A woman who does not run, does not scream, does not make a scene.
Not because she does not want to.
Because she knows exactly who she is with.
In March 2025, police in Cedar City, Utah, stopped a white SUV traveling north on Interstate 15, just miles after it left a gas station. Inside the vehicle was a woman who told officers she had been held against her will by her partner and believed she would not survive the drive if she did not get help when she did.
Police were already looking for the vehicle for a simple reason.
A stranger had handed dispatch a crumpled note, written in a women’s restroom.
It read, in part:
“Help me. He has my phone. White Equinox. Please call the police.”
The context most coverage skips
According to police statements and court filings, the woman and the man she was traveling with were intimate partners in a long-term relationship marked by coercive control and domestic abuse. Friends later told reporters that she had tried to leave before, and that attempts to resist or escape were typically met with escalation rather than freedom.
By the time they stopped at the gas station, the woman’s phone had been taken, her movements were monitored, and she was being driven along a remote stretch of highway where screaming or bolting would have been both visible and dangerous.

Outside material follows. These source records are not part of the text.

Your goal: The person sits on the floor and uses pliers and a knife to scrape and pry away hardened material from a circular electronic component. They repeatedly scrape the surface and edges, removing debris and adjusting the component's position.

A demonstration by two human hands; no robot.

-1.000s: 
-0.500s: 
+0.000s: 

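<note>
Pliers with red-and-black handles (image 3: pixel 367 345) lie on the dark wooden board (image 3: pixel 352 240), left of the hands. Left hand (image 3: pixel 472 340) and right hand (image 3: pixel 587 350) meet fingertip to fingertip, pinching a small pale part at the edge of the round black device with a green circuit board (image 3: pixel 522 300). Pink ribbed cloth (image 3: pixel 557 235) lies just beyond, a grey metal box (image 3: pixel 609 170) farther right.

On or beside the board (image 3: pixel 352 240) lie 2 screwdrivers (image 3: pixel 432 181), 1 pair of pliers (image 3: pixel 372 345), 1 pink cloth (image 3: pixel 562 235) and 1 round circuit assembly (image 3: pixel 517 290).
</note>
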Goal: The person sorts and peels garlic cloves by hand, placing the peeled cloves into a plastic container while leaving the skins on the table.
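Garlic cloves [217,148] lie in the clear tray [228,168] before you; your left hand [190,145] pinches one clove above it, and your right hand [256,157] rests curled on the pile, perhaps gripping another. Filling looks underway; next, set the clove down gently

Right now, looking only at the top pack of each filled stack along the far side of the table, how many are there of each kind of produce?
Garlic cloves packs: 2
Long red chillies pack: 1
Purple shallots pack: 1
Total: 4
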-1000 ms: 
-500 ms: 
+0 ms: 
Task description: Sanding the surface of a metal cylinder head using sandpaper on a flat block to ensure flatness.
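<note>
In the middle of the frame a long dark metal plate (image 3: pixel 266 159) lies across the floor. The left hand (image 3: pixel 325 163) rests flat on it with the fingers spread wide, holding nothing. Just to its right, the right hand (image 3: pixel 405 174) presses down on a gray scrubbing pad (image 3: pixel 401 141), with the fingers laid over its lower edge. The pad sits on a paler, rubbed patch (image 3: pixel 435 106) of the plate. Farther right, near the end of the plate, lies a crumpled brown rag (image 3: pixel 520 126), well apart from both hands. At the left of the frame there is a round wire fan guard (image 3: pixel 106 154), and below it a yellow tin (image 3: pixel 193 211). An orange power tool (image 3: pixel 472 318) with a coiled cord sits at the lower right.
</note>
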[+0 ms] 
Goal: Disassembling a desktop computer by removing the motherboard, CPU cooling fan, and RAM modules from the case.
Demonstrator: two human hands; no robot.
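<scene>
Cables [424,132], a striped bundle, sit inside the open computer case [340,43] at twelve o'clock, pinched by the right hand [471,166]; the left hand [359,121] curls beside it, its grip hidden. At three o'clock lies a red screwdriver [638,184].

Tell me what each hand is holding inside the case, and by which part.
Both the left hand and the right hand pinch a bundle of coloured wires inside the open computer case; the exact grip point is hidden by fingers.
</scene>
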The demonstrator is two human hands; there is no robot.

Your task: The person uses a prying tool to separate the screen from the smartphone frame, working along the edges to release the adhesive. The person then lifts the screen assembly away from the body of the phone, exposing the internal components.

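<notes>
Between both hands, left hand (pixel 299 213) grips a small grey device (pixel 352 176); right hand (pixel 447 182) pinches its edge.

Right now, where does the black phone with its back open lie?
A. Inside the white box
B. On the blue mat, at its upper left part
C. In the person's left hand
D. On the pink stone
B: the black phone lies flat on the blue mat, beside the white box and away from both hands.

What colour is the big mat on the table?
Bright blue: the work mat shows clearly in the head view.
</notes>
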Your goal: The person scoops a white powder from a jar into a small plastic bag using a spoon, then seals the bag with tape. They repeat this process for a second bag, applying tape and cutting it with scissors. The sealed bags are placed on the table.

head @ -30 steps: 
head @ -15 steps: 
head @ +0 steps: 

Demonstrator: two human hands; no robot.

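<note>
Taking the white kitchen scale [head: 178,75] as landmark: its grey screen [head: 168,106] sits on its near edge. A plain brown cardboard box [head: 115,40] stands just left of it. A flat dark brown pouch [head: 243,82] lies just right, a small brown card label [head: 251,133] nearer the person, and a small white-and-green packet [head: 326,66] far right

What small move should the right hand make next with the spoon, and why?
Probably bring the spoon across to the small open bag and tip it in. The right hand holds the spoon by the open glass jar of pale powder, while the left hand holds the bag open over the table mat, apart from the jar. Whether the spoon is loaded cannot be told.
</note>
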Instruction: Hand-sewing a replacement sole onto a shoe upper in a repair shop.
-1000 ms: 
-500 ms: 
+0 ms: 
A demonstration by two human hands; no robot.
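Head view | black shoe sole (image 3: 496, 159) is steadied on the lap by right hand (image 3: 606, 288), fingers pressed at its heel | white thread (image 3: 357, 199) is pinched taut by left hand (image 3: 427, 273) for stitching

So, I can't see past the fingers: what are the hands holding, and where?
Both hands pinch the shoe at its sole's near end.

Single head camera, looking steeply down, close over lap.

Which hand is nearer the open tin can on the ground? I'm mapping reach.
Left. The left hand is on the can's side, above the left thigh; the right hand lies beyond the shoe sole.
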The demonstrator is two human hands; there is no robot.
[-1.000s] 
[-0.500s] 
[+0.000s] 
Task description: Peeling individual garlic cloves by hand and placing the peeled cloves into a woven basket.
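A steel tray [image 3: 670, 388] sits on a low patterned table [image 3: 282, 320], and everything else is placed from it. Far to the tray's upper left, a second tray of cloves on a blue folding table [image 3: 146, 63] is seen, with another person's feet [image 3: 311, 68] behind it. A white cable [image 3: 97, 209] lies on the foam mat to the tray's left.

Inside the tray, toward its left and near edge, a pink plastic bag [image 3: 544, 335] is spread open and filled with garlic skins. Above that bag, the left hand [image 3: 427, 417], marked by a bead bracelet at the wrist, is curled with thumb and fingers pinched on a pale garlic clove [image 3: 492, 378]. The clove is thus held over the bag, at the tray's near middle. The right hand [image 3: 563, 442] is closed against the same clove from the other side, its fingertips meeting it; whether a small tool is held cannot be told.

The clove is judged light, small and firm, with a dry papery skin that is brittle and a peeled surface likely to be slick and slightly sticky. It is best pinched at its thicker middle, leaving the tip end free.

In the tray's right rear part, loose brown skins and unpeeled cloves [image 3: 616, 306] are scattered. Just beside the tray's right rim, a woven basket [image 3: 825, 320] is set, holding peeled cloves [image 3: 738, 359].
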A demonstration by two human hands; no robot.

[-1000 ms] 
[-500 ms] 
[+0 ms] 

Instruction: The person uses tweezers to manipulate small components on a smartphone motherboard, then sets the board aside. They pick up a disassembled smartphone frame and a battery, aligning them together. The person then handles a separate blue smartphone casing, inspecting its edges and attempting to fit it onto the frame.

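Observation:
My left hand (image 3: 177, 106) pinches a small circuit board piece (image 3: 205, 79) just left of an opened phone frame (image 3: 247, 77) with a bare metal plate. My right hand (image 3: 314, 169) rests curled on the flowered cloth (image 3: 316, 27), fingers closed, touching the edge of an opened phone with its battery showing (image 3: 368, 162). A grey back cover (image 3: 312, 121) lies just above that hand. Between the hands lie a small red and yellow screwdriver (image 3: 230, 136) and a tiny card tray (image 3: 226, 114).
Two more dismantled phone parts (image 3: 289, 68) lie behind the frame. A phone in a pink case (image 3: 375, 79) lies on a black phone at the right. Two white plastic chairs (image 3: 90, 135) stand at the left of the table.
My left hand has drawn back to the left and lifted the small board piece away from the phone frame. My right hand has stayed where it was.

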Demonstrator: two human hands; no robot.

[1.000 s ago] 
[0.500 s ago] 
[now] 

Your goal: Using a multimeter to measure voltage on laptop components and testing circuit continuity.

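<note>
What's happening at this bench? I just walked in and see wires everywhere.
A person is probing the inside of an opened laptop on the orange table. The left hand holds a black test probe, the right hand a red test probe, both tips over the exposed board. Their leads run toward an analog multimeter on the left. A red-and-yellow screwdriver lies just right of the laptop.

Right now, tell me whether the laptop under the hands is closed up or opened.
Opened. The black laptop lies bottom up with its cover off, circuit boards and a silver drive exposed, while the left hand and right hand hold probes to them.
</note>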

This was not a stranger abduction.
It was the far more common, and far more lethal, scenario: a known partner, a moving vehicle, and isolation.
That context explains why what happened next was not hesitation.
It was strategy.
The choice point no one sees on camera.
Inside the gas station, the man accompanied her to the counter but did not follow her into the women’s restroom.
That was the opening.
She did not try to flee.
She did not confront him.
She did not risk alerting him prematurely.
Instead, she wrote.
The note was brief, shaky, and direct. It included what mattered most, the vehicle description. She slipped it to another woman in the restroom, someone who could leave safely without raising suspicion.
That moment, the decision to pass information rather than seek immediate rescue, is where cases like this often hinge.
Because if the bystander hesitates, the window closes.
The second decision that saved her life
The woman who received the note did not dismiss it as a misunderstanding or a relationship dispute. She did not hand it to a clerk and walk away. She called 911 immediately, stayed on the line, and followed the SUV at a safe distance after it left the station.
That detail matters.
Domestic violence experts often note that escape fails not because victims do not ask for help, but because helpers do not know what to do next.
This bystander did.
She relayed the license plate, direction of travel, and updates in real time. Police intercepted the vehicle within minutes, before it could disappear into a longer stretch of highway.
The woman was removed safely.
The man was arrested.
Survival intelligence under coercive control
From a forensic psychology standpoint, it is a clear example of situational intelligence rather than fearlessness.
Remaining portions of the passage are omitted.